A segunda esfera demonstrada graficamente por Jodelet(2009) traduz a interação entre os indivíduos (inter-subjetividade) onde numa relação dialógica, saberes são construídos, informações repassadas, significações e ressignificações desenvolvidas pelo consenso e divergências são resolvidas. A terceira esfera refere-se a trans- subjetividade que constituída no espaço social se caracteriza pelos modos de pensar e de agir das pessoas, repassados pelas normas e valores culturais. É formada pelo que os historiadores denominam de sistemas de representações, estas são responsáveis pela orientação das práticas coletivas que ultrapassam a interação social e que se apresentam de forma consolidada servindo de cenário para a construção das representações partilhadas (Jodelet, 2009).

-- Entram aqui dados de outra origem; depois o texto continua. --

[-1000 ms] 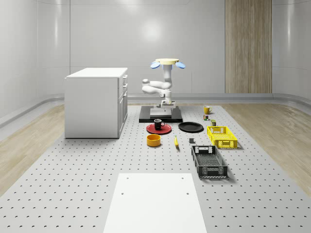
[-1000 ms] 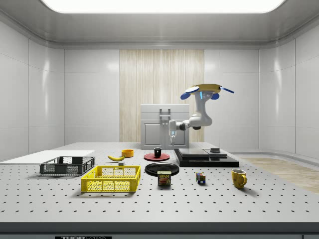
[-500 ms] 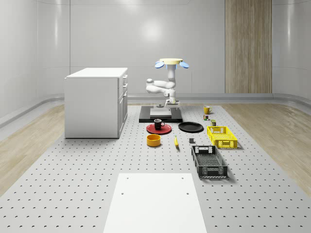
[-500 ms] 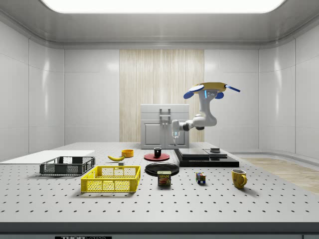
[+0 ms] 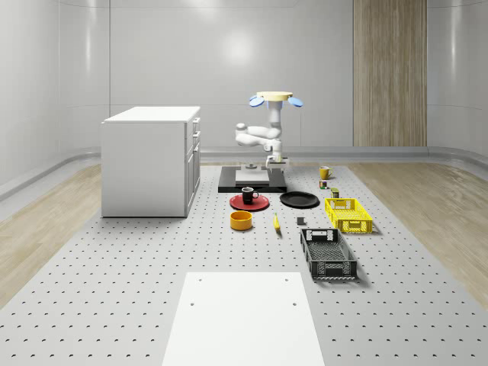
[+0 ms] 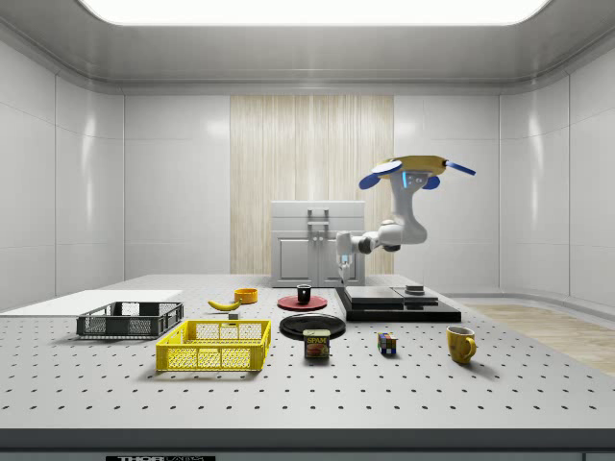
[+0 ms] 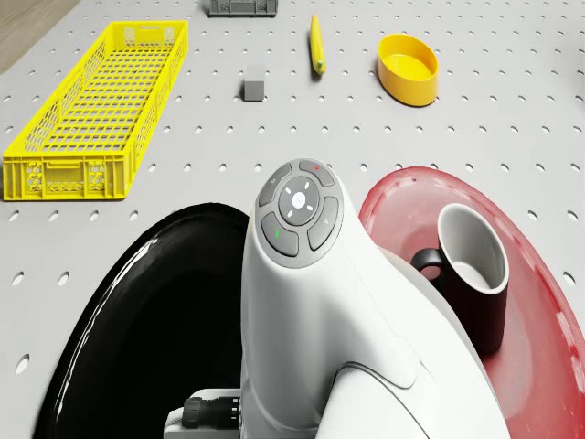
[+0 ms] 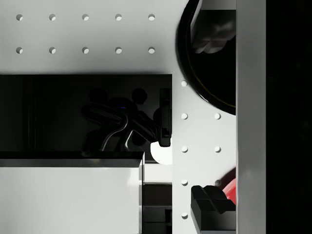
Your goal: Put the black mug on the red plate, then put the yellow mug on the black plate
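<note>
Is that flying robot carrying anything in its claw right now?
No. The gripper is open with nothing between its fingers. The black mug already sits on the red plate; the yellow mug stands untouched.

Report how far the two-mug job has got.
Done: the black mug stands on the red plate.

In hand: nothing is gripped. The drone hovers above the black platform, and the gripper hangs open over that platform's edge, between the two plates.

Left: the yellow mug sits on the table, far from the black plate, which is bare.
</note>
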`<state>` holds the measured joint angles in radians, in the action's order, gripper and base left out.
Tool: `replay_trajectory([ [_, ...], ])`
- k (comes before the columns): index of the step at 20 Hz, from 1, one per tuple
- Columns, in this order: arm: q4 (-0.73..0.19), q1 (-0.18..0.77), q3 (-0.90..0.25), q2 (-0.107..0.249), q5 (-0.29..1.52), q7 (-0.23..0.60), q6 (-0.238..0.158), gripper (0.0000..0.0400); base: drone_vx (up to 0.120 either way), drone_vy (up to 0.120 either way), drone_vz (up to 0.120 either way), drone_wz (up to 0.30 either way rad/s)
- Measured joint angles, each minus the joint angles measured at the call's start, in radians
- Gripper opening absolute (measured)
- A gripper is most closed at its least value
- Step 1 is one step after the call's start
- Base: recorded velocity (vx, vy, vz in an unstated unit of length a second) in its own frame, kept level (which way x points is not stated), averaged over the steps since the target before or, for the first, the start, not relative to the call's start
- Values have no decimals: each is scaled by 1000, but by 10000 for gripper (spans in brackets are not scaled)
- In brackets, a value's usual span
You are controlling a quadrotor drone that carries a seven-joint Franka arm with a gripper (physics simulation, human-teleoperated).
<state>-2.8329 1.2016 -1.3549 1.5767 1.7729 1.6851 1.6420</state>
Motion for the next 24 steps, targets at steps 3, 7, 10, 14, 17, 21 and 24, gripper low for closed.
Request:
replay_trajectory([
  [3, 0, 0, 0, 0, 0, 0, 0, 400, -120, 120, 0, 0],
  [7, 0, 0, 0, 0, 0, 0, 0, 400, -120, 120, 0, 0],
  [10, 0, 0, 0, 0, 0, 0, 0, 400, -120, 120, 0, 0],
  [14, 0, 0, 0, 0, 0, 0, 0, 400, -120, 120, 0, 0],
  [17, 0, 0, 0, 0, 0, 0, 0, 400, -120, 120, 0, 0],
  [21, 0, 0, 0, 0, 0, 0, 0, 400, -120, 120, 0, 0],
  [24, 0, 0, 0, 0, 0, 0, 0, 400, -120, 120, 0, 0],
])
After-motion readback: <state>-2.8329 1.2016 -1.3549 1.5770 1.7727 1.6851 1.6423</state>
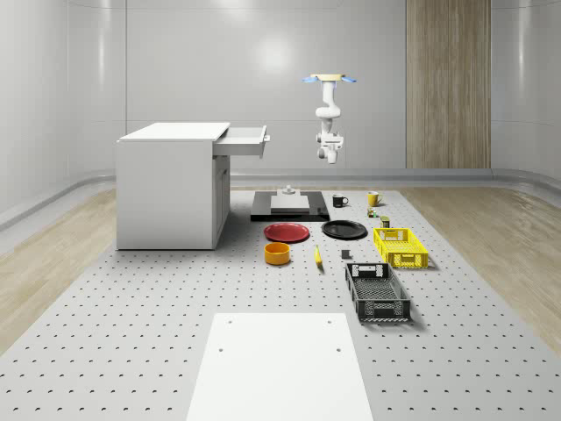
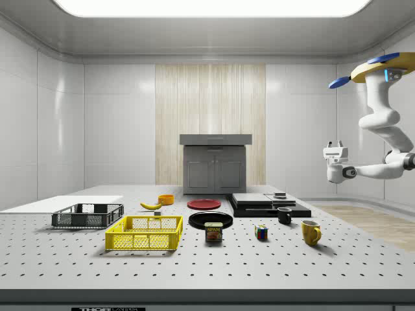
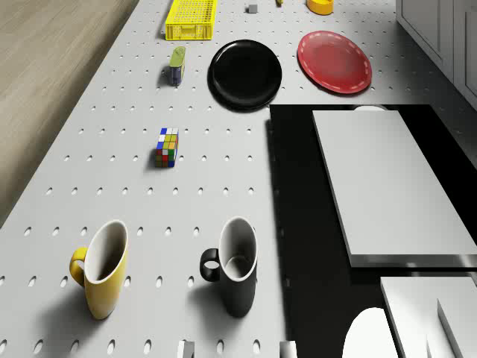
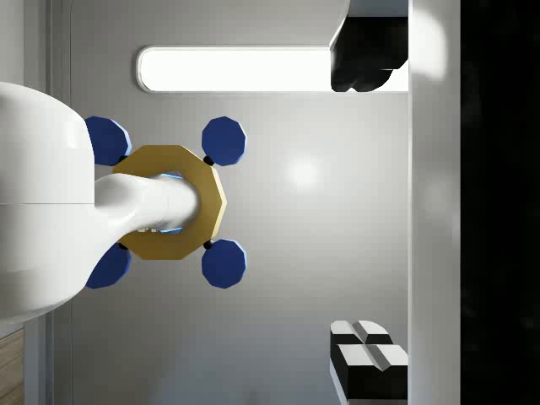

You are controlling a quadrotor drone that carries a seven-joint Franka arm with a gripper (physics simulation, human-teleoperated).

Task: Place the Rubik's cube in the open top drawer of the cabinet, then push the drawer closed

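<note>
The Rubik's cube (image 3: 167, 147) lies on the perforated table, also visible as the Rubik's cube (image 2: 261, 232) and the Rubik's cube (image 1: 372, 213), between the two mugs and a tin. The white cabinet (image 1: 171, 184) stands at the whole-scene view's left with its top drawer (image 1: 245, 140) pulled open. The drone (image 1: 329, 79) hovers high over the table's far side near the mugs. My gripper (image 2: 334, 146) hangs well above the table, tilted upward towards the drone (image 4: 169, 202). The gripper (image 4: 371, 211) is open and empty, far from the cube and the drawer.
A yellow mug (image 3: 100, 268) and a black mug (image 3: 235, 265) stand below the drone. A black slab (image 3: 298, 224) bearing a grey block lies beside them. A black plate (image 3: 246, 73), red plate (image 3: 334, 61), tin (image 3: 177, 65), yellow crate (image 1: 401, 246) and black crate (image 1: 377, 291) lie nearer the front.
</note>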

Para compreender a representação social de um grupo, torna-se necessário considerar o contexto comunicativo do conteúdo da mensagem que este grupo apresenta. Segundo Jodelet (1989) a teoria das representações sociais indica que para apreender o processo de assimilação e de não-assimilação4 das informações, devem ser consideradas as noções, valores e modelos de pensamento e de conduta que os indivíduos utilizam para se apropriar dos objetos, principalmente os novos objetos. Os grupos utilizam as representações sociais existentes no universo consensual para conhecer o objeto, após o conhecimento ocorre o julgamento e conseqüentemente um posicionamento, caracterizado como uma intenção de comportamento em relação ao mesmo. Uma representação dá origem a um conjunto de atitudes e o que gera um conjunto de representações é uma formação ideológica (Rouquette, 2005).

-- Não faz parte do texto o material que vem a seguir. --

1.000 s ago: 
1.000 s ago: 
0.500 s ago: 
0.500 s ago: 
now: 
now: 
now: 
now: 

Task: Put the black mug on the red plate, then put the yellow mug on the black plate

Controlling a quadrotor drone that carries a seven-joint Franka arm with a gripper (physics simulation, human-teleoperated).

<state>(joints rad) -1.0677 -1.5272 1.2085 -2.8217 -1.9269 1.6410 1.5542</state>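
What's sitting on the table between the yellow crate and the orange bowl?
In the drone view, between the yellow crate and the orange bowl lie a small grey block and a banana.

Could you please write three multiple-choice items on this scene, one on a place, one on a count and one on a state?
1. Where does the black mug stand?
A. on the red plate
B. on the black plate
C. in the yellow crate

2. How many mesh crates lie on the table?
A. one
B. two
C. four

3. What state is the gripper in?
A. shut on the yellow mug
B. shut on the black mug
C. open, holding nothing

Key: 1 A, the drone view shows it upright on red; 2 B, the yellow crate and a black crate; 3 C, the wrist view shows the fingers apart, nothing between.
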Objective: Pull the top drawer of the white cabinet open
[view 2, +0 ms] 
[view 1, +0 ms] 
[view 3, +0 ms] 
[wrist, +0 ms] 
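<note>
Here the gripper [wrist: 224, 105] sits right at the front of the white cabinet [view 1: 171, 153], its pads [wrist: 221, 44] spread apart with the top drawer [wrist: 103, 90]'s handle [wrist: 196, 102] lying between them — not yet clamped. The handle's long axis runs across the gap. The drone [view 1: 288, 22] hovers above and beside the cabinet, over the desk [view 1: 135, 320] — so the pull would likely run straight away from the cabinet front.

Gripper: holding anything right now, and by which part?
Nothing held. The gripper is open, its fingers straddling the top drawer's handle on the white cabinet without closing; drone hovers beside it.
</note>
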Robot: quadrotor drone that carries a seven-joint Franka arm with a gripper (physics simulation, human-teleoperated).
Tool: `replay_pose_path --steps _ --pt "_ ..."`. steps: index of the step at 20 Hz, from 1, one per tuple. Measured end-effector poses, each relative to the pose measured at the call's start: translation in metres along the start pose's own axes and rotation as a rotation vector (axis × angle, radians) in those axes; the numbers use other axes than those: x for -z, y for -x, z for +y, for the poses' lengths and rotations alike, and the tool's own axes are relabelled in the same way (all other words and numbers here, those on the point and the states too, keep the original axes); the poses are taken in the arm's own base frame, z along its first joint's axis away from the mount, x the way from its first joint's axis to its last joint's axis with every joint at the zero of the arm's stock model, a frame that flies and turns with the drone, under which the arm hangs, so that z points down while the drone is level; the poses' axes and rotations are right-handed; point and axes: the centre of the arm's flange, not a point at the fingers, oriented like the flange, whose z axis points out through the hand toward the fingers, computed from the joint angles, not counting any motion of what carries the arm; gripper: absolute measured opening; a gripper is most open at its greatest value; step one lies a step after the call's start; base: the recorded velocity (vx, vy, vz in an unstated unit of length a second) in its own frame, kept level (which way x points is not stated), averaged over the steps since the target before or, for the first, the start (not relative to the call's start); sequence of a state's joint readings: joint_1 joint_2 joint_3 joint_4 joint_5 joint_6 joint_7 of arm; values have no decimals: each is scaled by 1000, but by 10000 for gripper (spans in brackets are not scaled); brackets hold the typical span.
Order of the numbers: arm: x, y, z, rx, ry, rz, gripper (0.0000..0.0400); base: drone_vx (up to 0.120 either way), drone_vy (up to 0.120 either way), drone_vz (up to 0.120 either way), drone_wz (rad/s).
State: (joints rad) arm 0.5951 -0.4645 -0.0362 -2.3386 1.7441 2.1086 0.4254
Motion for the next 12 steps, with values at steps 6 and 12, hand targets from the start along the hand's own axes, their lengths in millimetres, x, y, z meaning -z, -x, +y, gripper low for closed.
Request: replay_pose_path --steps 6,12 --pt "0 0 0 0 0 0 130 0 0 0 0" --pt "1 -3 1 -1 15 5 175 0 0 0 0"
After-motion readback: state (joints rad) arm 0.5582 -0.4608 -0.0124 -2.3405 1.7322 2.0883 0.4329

Para Jodelet (2001) as representações sociais intervêm em processos variados, como a difusão e a assimilação dos conhecimentos, o desenvolvimento individual e coletivo, a definição das identidades pessoais e sociais. A teoria das representações sociais indica que a representação opera uma transformação no sujeito e no objeto, no primeiro ao ampliar sua categorização e no segundo ao se acomodar no repertório do sujeito, neste processo o conceito e a percepção tornam-se intercambiáveis (Arruda, 2002). Doise (2001) conclui que as pesquisas

4Assimilação como processo de aquisição, semelhante, mas não equivalente ao termo também utilizado pela Teoria Construtivista proposta por Jean Piaget (1896-1980), que foi referência teórica para Moscovici no desenvolvimento da Teoria das Representações Sociais.

sobre representações sociais apresentam um caminho para integrar os sistemas sociais de relação aos estudos de sistemas individuais de atitudes, oferecendo um conceito de atitude mais integrado, não apenas restrito a relação entre indivíduos, mas também entre grupos.

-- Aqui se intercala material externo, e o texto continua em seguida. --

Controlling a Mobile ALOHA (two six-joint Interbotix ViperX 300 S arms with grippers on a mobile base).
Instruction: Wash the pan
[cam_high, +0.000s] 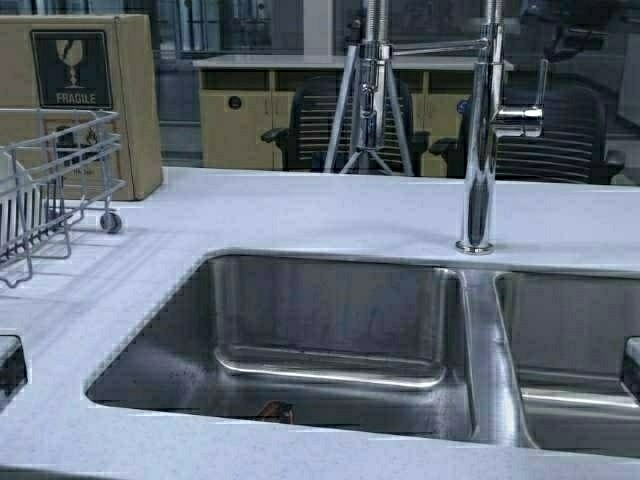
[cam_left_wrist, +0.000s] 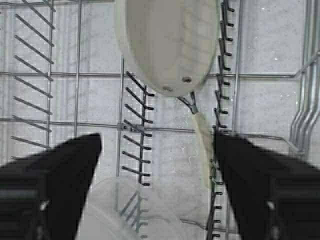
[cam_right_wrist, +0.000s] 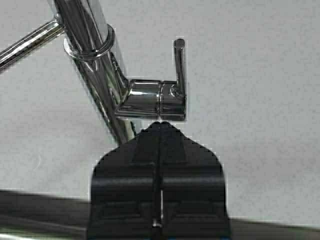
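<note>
The cream pan (cam_left_wrist: 165, 45) stands on its edge in the wire dish rack (cam_left_wrist: 75, 120), underside toward the camera, with its pale handle (cam_left_wrist: 202, 145) pointing toward my left gripper. My left gripper (cam_left_wrist: 157, 142) is open and empty above the rack, and the handle lies near one of its fingers (cam_left_wrist: 250, 170) without touching it. The pan does not show in the high view. My right gripper (cam_right_wrist: 160, 126) is shut and empty, its tips just below the chrome faucet lever (cam_right_wrist: 172, 95).
The double steel sink (cam_high: 330, 330) sits in the white counter, with the tall faucet (cam_high: 480, 130) behind the divider. The dish rack (cam_high: 60, 170) stands at the left, a cardboard box (cam_high: 100, 80) behind it. A clear bowl (cam_left_wrist: 130, 210) lies in the rack. A small brown thing (cam_high: 275, 410) lies in the left basin.
</note>
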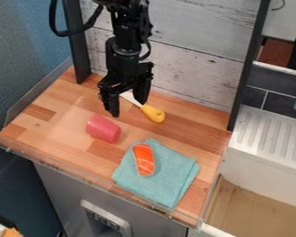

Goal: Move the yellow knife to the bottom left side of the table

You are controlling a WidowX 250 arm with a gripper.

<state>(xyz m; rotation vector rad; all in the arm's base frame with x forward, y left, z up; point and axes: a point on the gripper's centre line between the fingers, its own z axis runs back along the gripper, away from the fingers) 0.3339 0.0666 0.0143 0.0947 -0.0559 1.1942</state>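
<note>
Near yellow knife (153,113): jaws wide apart, empty; tipped pink cup (103,128); salmon (144,160) on teal cloth (169,177).

Bright, even light on wooden tabletop (63,121), soft shadows, darker lower left corner

Got one yellow knife (153,114), one red cup (103,128), one teal cloth (171,176), one salmon piece (144,160), one wooden table (61,129) under them; plus one white ribbed drainboard (269,140) past its right edge.
</note>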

As representações sociais são compostas também pelas atitudes, além do seu conteúdo e do campo da representação. O estudo das atitudes se insere no estudo das representações sociais, não como parte exclusivamente individual, mas como componente do pensamento e conhecimento social, articulada entre o individual e o social, sendo que essa articulação movimenta-se e modifica-se. As representações sociais são sempre tomadas de posições simbólicas, organizadas de maneiras diferentes (opiniões, atitudes ou estereótipos), portanto, em cada conjunto de relações sociais, princípios ou esquemas, organizam-se as tomadas de posição simbólicas ligadas a inserções específicas nessas relações, atuando como os princípios organizadores dessas relações simbólicas, estruturando as relações entre indivíduos ou grupos (Doise, 2001).

Vários estudos foram realizados na intenção de integrar conceitos e teorias da Psicologia Social buscando promover uma convergência ou aproximação da comunalidade existente, facilitando a compreensão dos processos e conteúdos psicossociológicos e cognitivos (Abric, 2003; Doise, 1994; Greenwald, Banaji, Rudman, Farnham, Nosek & Mellott, 2002; Jodelet, 1994; Liu, Hung, Loong, Gee & Weatherall, 2003; Murray, 2002; Salesses, 2005). No entanto, mesmo considerando as semelhanças de conteúdo e diferenças teóricas, torna-se necessário dissolver a “competição” entre as teorias, mas evitando o reducionismo.